Source records

● ● ● ●

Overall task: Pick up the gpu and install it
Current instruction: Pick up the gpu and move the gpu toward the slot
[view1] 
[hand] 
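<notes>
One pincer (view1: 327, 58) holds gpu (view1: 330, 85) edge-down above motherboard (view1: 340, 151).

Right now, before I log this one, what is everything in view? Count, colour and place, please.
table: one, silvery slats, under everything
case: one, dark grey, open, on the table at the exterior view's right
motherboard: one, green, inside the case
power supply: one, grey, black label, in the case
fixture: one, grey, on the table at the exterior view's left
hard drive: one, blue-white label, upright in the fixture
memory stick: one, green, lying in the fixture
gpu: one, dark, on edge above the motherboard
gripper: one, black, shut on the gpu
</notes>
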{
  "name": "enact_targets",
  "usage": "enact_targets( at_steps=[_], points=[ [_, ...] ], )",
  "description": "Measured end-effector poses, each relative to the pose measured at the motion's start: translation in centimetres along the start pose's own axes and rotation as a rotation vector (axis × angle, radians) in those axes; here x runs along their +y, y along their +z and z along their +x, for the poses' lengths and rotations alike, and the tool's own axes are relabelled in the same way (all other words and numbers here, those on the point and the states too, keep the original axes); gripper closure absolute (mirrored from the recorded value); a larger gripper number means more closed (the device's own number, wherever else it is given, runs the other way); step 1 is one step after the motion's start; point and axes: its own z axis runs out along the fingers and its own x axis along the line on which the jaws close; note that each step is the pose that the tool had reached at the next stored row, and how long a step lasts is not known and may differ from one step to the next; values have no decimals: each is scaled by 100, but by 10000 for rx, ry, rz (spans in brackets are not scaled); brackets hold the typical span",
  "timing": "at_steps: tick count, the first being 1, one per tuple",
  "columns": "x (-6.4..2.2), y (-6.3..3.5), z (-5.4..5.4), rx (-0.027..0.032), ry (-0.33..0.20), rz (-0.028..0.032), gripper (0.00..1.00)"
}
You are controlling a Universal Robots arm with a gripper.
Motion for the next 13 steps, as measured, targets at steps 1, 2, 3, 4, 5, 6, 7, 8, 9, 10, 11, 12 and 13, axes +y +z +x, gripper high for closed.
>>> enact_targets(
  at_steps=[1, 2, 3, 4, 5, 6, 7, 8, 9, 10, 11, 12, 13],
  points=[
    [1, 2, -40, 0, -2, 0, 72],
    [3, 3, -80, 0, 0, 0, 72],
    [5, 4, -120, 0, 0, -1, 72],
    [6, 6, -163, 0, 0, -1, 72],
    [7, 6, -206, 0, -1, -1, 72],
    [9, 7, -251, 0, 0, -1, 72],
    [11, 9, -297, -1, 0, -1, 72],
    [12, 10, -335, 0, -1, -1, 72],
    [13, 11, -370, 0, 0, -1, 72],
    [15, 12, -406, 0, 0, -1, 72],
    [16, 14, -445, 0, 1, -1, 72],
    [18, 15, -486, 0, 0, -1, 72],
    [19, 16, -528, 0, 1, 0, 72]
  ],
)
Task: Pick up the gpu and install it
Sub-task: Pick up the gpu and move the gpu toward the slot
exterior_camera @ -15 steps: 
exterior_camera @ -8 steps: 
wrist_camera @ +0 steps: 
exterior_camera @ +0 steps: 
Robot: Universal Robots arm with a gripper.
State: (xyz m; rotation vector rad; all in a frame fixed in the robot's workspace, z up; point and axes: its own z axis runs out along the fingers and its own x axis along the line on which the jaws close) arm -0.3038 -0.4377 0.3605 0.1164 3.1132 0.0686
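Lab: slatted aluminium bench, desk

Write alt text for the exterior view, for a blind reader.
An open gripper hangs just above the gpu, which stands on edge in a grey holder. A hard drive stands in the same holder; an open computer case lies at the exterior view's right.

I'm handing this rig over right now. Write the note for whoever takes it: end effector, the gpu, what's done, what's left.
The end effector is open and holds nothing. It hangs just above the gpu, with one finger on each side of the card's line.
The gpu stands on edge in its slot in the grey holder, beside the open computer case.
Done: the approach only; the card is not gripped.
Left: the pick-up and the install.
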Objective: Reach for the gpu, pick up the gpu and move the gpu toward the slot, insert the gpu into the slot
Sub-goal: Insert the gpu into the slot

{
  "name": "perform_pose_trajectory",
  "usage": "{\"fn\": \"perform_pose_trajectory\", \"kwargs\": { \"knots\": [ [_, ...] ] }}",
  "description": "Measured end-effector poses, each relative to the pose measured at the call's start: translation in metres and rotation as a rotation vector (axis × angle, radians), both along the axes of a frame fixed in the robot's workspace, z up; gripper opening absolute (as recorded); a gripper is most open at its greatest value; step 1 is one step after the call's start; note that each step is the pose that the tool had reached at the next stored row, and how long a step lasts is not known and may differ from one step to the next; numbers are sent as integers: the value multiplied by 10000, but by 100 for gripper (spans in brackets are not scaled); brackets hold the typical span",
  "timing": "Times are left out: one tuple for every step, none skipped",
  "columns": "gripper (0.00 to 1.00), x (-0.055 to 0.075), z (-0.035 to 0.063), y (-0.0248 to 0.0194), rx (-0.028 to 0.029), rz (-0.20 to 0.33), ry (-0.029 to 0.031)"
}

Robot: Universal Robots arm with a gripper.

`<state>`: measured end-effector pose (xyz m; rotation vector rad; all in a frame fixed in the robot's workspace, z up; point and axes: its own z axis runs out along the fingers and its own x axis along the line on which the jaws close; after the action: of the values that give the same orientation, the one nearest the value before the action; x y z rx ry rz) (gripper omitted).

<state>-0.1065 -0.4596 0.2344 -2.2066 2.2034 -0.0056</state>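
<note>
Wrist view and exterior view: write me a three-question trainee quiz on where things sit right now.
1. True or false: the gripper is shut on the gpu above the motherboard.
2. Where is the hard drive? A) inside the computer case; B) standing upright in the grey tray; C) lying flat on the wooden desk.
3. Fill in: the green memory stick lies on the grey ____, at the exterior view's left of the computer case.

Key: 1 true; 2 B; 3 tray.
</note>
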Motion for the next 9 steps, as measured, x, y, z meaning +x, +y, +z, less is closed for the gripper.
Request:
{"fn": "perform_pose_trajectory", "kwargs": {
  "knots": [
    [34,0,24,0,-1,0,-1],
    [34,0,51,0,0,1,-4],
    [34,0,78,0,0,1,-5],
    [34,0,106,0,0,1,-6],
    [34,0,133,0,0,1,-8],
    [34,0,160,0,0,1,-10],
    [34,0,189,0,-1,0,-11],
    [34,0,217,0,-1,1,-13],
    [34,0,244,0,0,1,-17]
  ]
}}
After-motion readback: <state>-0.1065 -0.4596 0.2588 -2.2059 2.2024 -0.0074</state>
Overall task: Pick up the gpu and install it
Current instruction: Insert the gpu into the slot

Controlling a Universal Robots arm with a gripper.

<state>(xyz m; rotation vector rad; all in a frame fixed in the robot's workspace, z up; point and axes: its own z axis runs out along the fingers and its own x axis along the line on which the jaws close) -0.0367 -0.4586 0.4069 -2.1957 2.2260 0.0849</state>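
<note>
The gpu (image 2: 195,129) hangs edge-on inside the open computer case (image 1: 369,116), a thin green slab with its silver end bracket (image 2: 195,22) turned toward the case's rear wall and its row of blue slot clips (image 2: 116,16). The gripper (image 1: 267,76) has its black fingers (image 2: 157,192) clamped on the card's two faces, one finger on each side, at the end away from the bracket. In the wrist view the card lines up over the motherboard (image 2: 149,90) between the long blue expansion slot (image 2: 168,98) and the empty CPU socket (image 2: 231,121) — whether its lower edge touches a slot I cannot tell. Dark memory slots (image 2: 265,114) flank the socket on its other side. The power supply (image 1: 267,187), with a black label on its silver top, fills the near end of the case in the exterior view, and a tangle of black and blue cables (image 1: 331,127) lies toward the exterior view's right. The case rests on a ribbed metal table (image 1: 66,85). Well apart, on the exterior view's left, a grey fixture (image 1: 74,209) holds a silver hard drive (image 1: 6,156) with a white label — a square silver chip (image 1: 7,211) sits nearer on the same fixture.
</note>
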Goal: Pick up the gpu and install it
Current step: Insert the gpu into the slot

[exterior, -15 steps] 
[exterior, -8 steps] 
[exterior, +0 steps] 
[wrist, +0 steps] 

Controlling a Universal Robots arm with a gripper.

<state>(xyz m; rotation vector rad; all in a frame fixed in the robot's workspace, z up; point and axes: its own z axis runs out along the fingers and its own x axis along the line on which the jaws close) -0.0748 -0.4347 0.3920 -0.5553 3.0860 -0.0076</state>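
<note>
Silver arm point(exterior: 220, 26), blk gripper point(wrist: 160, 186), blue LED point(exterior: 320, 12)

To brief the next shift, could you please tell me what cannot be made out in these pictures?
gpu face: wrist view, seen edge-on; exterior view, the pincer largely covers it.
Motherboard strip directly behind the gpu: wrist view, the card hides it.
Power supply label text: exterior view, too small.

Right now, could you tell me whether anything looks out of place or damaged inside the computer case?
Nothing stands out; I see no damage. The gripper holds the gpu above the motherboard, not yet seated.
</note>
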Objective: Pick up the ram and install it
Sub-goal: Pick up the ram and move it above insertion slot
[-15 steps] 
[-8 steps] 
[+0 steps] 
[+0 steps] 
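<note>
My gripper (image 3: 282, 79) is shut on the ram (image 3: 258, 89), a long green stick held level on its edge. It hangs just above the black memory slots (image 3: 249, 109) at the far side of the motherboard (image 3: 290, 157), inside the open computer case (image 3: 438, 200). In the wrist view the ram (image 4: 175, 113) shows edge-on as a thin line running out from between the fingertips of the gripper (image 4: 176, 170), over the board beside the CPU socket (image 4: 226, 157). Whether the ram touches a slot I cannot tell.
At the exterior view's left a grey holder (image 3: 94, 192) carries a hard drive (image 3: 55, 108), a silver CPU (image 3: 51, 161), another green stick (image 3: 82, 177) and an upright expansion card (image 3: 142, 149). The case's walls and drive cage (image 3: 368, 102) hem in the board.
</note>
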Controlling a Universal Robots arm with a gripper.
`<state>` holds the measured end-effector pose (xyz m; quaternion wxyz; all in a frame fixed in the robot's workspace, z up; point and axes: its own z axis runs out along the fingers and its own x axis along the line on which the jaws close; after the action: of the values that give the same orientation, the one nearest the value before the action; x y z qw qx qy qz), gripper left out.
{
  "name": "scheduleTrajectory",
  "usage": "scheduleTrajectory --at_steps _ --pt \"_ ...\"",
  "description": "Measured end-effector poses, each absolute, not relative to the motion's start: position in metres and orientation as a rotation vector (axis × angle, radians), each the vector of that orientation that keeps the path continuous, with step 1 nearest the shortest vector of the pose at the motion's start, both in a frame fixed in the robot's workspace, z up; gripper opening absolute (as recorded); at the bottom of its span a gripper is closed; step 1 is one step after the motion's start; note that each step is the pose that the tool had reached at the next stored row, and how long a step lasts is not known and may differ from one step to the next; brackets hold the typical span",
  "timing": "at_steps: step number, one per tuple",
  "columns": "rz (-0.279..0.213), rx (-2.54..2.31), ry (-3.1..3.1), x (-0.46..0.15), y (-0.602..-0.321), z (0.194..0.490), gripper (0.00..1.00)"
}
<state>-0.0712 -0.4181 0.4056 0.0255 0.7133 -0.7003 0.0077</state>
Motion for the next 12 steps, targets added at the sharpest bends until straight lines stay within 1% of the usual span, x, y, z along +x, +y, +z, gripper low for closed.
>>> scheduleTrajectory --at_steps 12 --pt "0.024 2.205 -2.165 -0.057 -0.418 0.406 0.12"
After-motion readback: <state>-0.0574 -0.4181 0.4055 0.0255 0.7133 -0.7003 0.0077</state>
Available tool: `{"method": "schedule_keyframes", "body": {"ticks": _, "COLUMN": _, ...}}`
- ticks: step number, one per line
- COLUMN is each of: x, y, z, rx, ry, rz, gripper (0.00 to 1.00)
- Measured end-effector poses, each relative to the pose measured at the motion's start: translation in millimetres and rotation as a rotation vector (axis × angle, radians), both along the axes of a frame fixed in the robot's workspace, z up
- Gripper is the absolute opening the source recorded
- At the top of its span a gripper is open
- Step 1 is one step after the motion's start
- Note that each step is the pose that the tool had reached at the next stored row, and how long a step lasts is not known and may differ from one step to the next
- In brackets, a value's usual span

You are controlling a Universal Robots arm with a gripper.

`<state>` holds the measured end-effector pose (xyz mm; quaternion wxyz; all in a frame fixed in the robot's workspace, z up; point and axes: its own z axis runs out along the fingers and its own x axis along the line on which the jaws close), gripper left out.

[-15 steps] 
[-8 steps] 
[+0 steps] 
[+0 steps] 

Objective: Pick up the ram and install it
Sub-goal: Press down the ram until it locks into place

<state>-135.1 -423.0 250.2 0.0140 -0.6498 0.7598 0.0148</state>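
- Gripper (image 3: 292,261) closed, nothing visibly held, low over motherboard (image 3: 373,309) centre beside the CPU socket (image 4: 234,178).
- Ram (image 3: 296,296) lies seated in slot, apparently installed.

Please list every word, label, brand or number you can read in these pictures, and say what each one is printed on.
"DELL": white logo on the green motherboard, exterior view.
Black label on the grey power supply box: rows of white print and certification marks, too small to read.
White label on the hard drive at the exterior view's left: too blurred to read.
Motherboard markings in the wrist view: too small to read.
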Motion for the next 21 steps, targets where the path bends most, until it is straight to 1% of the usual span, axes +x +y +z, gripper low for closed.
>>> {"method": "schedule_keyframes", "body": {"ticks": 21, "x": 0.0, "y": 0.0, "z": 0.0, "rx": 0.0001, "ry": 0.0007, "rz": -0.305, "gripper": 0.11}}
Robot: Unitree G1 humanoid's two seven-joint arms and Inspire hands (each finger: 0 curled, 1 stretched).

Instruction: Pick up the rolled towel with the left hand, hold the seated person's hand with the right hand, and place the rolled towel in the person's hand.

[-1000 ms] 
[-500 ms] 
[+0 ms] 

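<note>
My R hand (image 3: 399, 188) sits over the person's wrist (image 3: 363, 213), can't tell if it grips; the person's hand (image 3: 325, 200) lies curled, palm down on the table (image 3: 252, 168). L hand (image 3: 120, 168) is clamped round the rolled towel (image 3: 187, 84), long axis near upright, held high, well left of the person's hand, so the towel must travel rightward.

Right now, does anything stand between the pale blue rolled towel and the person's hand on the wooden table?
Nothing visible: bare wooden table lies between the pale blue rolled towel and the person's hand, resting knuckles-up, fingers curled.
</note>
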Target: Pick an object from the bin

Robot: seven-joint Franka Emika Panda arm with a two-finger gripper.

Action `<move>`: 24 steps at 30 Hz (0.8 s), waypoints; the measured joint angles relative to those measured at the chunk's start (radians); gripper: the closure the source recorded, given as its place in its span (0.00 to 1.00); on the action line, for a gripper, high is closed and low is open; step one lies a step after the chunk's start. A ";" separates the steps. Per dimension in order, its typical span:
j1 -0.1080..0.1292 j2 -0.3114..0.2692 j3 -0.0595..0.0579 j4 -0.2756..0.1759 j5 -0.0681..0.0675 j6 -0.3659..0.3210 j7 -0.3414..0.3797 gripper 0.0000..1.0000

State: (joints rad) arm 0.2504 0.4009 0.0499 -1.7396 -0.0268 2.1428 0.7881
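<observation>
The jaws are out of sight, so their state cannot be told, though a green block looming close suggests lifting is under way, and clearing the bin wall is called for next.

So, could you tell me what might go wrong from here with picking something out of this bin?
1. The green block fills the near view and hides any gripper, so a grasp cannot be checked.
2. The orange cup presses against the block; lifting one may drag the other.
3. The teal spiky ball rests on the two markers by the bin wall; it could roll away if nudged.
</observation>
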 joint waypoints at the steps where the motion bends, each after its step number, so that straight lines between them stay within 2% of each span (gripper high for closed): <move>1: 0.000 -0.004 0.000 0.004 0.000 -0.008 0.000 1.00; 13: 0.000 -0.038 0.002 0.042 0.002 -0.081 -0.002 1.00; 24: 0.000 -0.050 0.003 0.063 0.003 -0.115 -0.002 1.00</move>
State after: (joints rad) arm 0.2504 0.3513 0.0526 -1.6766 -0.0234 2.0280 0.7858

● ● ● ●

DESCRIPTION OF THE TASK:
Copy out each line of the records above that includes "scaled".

YOUR SOLUTION:
  "description": "Measured end-effector poses, each relative to the pose measured at the motion's start: translation in centimetres along the start pose's own axes and rotation as a rotation vector (axis × angle, radians) in those axes; here x runs along their +y, y along their +z and z along their +x, for the poses' lengths and rotations alike, and the tool's own axes are relabelled in the same way (all other words and numbers here, those on the point and the states too, keep the original axes); gripper closure absolute (mirrored from the recorded value); a larger gripper number means more closed (the device's own number, wherever else it is given, runs the other way); step 1 is one step after the motion's start; point and axes: its own z axis runs out along the fingers and its own x axis along the line on which the jaws close; note that each step is the pose that the tool had reached at the next stored row, and how long a step lasts is not known and may differ from one step to the next; values have no decimals: each is scaled by 100, but by 10000 for rx, ry, rz (spans in brackets are not scaled); brackets hold the typical span",
  "description": "Measured end-effector poses, each relative to the pose measured at the call's start: translation in metres and rotation as a rotation vector (axis × angle, radians), both along the axes of a frame fixed in the robot's workspace, z up; gripper opening absolute (as recorded); a gripper is most open at its greatest value; step 1 is one step after the call's start; note that each step is the pose that the tool had reached at the next stored row, and how long a step lasts is not known and may differ from one step to the next; numbers are sent as integers: the value multiplied by 10000, but by 100 for gripper (spans in brackets are not scaled); brackets hold the typical span",

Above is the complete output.